> **DATASET CONTENT**:

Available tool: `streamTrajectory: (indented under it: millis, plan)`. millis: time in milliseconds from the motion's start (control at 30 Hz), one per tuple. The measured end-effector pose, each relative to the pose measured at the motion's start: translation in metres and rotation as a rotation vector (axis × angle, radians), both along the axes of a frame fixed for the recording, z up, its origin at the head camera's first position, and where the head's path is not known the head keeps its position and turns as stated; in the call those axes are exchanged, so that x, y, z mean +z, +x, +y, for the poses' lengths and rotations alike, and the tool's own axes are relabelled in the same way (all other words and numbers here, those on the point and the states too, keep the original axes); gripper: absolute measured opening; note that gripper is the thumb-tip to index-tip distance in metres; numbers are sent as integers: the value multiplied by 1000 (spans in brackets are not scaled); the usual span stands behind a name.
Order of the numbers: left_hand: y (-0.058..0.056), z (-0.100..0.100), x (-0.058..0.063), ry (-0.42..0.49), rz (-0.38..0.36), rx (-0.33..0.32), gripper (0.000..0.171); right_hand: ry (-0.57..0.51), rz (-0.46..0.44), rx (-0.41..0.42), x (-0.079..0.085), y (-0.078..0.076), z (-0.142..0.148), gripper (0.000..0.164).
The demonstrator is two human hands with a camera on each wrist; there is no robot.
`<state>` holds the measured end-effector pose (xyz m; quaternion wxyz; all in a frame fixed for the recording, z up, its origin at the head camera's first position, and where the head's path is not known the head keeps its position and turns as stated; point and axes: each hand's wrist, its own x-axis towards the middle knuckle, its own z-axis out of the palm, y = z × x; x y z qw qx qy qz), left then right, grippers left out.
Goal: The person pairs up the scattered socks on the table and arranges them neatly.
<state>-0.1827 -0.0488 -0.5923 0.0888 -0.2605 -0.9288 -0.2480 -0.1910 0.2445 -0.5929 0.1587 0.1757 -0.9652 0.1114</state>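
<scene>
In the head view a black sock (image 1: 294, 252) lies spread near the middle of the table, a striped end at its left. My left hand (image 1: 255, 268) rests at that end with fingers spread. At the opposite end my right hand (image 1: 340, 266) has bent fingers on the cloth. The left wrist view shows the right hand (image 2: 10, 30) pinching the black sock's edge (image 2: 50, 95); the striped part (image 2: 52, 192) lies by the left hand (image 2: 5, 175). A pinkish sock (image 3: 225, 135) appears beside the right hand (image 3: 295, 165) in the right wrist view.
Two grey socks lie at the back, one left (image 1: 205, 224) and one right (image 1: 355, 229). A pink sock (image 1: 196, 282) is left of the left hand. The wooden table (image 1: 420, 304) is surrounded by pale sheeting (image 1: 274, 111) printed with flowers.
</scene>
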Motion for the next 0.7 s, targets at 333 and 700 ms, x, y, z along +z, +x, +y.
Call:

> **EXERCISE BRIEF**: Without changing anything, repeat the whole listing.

> **RESULT FOR THIS EXERCISE**:
Available tool: `streamTrajectory: (indented under it: millis, plan)`. millis: time in milliseconds from the motion's start (control at 30 Hz), one per tuple. The measured end-effector pose, each relative to the pose measured at the motion's start: translation in metres and rotation as a rotation vector (axis × angle, radians), both along the axes of a frame fixed for the recording, z up, its origin at the head camera's first position, and where the head's path is not known the head keeps its position and turns as stated; in the call those axes are exchanged, so that x, y, z mean +z, +x, +y, for the poses' lengths and rotations alike, and the tool's own axes are relabelled in the same way (all other words and numbers here, those on the point and the states too, keep the original axes); gripper: absolute measured opening; note that gripper is the thumb-tip to index-tip distance in metres; numbers are sent as integers: the value multiplied by 1000 (spans in brackets are not scaled); the usual span stands behind a name.
Order of the numbers: left_hand: y (-0.058..0.056), z (-0.100..0.100), x (-0.058..0.063), ry (-0.42..0.49), rz (-0.38..0.36), rx (-0.33..0.32), gripper (0.000..0.171); right_hand: ry (-0.57..0.51), rz (-0.46..0.44), rx (-0.41..0.42), x (-0.079..0.085), y (-0.078..0.076), z (-0.142..0.148), gripper (0.000..0.164).
The demonstrator is two human hands with a camera on each wrist; there is no robot.
`<state>` holds the measured end-effector pose (xyz m; quaternion wxyz; all in a frame fixed for the recording, z up, its origin at the head camera's first position, and where the head's path is not known the head keeps its position and turns as stated; point and axes: each hand's wrist, its own x-axis towards the middle knuckle, its own z-axis out of the palm, y = z × x; x y z qw qx qy qz), left then right, grippers left out.
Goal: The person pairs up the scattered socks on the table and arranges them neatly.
<state>-0.1827 -0.0488 -0.5923 0.0888 -0.2605 -0.9288 -0.2480 -0.1910 0.2445 -0.5929 0.1587 0.1757 -0.9652 0.1114</state>
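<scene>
In the head view a black sock (image 1: 294, 252) lies spread near the middle of the table, a striped end at its left. My left hand (image 1: 255, 268) rests at that end with fingers spread. At the opposite end my right hand (image 1: 340, 266) has bent fingers on the cloth. The left wrist view shows the right hand (image 2: 10, 30) pinching the black sock's edge (image 2: 50, 95); the striped part (image 2: 52, 192) lies by the left hand (image 2: 5, 175). A pinkish sock (image 3: 225, 135) appears beside the right hand (image 3: 295, 165) in the right wrist view.
Two grey socks lie at the back, one left (image 1: 205, 224) and one right (image 1: 355, 229). A pink sock (image 1: 196, 282) is left of the left hand. The wooden table (image 1: 420, 304) is surrounded by pale sheeting (image 1: 274, 111) printed with flowers.
</scene>
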Motion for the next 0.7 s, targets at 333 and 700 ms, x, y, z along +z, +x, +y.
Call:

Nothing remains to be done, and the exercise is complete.